- Work order -
Give again, word for word, each line below starting at the one that contains "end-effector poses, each" and ending at the one that contains "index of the".

══════

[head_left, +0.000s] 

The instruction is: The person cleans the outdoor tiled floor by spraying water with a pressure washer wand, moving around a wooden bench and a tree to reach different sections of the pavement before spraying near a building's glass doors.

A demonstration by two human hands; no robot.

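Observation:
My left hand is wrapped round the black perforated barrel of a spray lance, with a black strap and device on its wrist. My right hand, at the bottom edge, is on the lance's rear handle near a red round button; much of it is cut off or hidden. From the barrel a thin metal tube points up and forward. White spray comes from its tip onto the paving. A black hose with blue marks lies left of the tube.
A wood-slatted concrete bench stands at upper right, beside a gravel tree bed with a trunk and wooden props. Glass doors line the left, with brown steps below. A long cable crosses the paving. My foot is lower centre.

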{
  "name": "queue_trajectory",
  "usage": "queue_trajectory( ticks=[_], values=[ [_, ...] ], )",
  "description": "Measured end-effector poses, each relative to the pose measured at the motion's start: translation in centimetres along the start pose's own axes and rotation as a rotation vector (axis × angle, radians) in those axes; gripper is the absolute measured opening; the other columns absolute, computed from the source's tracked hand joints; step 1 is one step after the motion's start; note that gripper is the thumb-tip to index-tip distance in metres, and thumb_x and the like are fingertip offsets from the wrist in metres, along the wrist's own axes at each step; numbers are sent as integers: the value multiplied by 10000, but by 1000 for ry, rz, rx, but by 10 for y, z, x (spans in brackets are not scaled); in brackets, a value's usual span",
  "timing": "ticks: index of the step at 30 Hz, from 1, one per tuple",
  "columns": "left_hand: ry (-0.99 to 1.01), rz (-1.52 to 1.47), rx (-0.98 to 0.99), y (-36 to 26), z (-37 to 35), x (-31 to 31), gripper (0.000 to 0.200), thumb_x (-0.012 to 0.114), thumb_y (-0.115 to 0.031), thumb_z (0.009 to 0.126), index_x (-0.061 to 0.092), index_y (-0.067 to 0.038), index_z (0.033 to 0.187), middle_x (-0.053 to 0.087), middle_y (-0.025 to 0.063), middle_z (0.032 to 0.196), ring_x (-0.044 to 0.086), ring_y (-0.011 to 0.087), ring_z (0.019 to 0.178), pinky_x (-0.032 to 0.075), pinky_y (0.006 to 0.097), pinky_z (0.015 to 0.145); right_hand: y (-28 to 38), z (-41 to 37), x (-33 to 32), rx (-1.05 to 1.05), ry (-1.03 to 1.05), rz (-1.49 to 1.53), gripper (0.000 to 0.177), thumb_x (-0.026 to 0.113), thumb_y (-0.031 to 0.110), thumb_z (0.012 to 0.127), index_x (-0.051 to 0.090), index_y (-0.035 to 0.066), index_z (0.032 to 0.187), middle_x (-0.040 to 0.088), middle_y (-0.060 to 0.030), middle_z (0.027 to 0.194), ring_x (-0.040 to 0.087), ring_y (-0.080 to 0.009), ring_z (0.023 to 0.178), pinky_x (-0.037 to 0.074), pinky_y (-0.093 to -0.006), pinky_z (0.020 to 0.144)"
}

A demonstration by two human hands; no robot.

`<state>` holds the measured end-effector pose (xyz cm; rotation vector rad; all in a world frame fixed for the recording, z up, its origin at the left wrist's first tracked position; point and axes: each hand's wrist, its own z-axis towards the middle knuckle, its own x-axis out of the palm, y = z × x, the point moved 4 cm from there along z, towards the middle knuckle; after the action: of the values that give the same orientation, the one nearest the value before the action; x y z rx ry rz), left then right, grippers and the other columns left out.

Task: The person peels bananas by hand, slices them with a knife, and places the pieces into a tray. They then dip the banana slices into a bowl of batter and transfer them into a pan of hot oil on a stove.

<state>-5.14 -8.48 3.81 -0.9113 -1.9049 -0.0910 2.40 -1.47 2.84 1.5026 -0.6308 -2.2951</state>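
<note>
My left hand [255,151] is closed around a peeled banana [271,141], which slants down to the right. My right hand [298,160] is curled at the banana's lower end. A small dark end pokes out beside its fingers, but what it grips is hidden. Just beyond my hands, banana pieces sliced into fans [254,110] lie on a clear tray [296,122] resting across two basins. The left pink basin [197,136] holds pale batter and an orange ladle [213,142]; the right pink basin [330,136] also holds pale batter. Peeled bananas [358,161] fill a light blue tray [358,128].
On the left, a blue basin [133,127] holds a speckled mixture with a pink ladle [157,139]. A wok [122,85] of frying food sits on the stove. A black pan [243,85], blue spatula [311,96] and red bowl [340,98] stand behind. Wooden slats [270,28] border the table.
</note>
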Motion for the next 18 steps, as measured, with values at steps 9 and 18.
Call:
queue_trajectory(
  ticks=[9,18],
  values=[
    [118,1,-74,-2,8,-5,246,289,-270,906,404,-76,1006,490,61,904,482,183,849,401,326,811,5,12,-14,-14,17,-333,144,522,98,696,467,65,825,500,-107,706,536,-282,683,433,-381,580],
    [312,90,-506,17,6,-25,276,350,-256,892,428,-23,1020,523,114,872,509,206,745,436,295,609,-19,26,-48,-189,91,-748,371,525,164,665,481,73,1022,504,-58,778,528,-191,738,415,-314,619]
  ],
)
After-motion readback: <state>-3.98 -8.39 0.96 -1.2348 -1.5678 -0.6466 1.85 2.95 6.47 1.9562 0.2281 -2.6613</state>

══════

- Solved exercise -
  "description": "Measured end-effector poses, each relative to the pose measured at the motion's start: translation in centimetres along the start pose's own axes and rotation as a rotation vector (axis × angle, radians) in those axes; gripper is the absolute measured opening; the other columns absolute, computed from the source's tracked hand joints; step 1 is one step after the motion's start; note that gripper is the thumb-tip to index-tip distance in metres, and thumb_x and the like are fingertip offsets from the wrist in metres, along the wrist's own axes at each step; numbers are sent as integers: the value multiplied by 10000, but by 1000 for ry, rz, rx, but by 10 for y, z, x (spans in brackets are not scaled); in brackets, a value's usual span",
  "timing": "ticks: index of the step at 30 Hz, from 1, one per tuple",

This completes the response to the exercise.